# Northern Counties 31st May Pet beds



## lazydays (Mar 1, 2014)

Lazy Days Pet Beds will have our first ever stall at the northern counties show, South Shields on 31st May. Anyone going to the show, pop over and say hi and see our beds. We will have discounts on all designs on the day!

Just a few of the designs we will be taken can be found here.....

Lazy Days Pet Beds

Hope to see some of you there!


----------



## ellsbells0123 (Oct 4, 2011)

I not going 

But wanted to say hi.

I have one of your beds and its a big hit


----------



## lazydays (Mar 1, 2014)

ellsbells0123 said:


> I not going
> 
> But wanted to say hi.
> 
> I have one of your beds and its a big hit


Hi!
Now I recognise cheeky Chester and Bentley from your photos! I'm glad they like their bed, the one you chose is one of my favourites love the colour


----------



## Durhamchance (Aug 2, 2012)

We're not going, but I would love to see your beds in the flesh, are you going to any other shows this year?

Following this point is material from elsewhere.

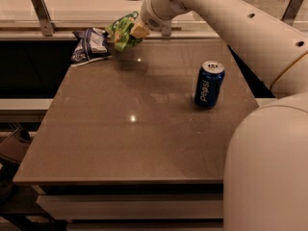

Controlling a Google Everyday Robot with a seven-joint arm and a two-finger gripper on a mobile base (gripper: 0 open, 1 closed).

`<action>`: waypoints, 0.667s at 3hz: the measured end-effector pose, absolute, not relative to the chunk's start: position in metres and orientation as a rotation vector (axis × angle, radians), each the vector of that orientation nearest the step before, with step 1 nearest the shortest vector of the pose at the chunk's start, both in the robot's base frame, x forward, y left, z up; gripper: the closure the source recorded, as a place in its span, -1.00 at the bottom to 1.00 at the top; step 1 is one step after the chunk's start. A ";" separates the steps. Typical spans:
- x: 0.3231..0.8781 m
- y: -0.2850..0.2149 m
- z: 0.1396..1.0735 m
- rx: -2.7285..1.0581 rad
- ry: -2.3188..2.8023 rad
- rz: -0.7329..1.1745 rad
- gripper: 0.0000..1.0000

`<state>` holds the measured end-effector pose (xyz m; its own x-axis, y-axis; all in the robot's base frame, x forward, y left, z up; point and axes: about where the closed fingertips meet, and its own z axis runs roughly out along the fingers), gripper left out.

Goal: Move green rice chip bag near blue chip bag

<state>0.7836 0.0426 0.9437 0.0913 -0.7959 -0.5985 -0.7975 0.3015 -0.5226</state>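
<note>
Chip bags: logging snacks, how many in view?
2. The blue chip bag lies at the far-left corner of the table; the green rice chip bag hangs in the gripper just right of it.

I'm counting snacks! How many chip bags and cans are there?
Chip bags: 2, the green rice chip bag held in the gripper over the table's far edge, and the blue chip bag
Cans: 1, the Pepsi can
Total: 3

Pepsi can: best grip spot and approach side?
Grip the Pepsi can across its round body at mid-height, probably side-on from the robot's side. It stands upright, well apart from both bags. The gripper is at the table's far left, shut on the green rice chip bag, so it would need to release that first.
</note>
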 end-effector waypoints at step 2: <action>0.786 0.048 0.898 -1.446 1.745 0.035 0.63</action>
<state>0.7865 0.0477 0.8978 0.0270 -0.7944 -0.6068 -0.8180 0.3314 -0.4702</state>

You might recognise my Bailey as he has the same birthday as your Bailey?


----------



## ellsbells0123 (Oct 4, 2011)

Bentley loves his bed


----------



## lazydays (Mar 1, 2014)

Durhamchance said:


> We're not going, but I would love to see your beds in the flesh, are you going to any other shows this year?
> 
> You might recognise my Bailey as he has the same birthday as your Bailey?


Oh yes, the other beautiful Bailey <3 
This is our first show so we will see how it goes but are definitely hoping to go to another this year. Any suggestions?


----------



## OrientalSlave (Jan 26, 2012)

lazydays said:


> Oh yes, the other beautiful Bailey <3
> This is our first show so we will see how it goes but are definitely hoping to go to another this year. Any suggestions?


Shows at the Dome in Doncaster have a nice big area for stalls so one of those might be worth while, if it's not too far for you to go.


----------



## Durhamchance (Aug 2, 2012)

I was going to say the same! Yorkshire show at Doncaster dome in October is always a good one and we will be going to that


----------



## Kimsey (Apr 6, 2014)

I would love to go but I might have to rearrange other plans


----------



## lazydays (Mar 1, 2014)

OrientalSlave said:


> Shows at the Dome in Doncaster have a nice big area for stalls so one of those might be worth while, if it's not too far for you to go.


Sounds good! Will definitely look into it thanks


----------



## lazydays (Mar 1, 2014)

Durhamchance said:


> I was going to say the same! Yorkshire show at Doncaster dome in October is always a good one and we will be going to that


Fingers crossed that this show goes well, if so we are going to try and go to Doncaster. Lynn is in York so it's not too far really


----------



## Vienna1 (Apr 22, 2014)

See you there


----------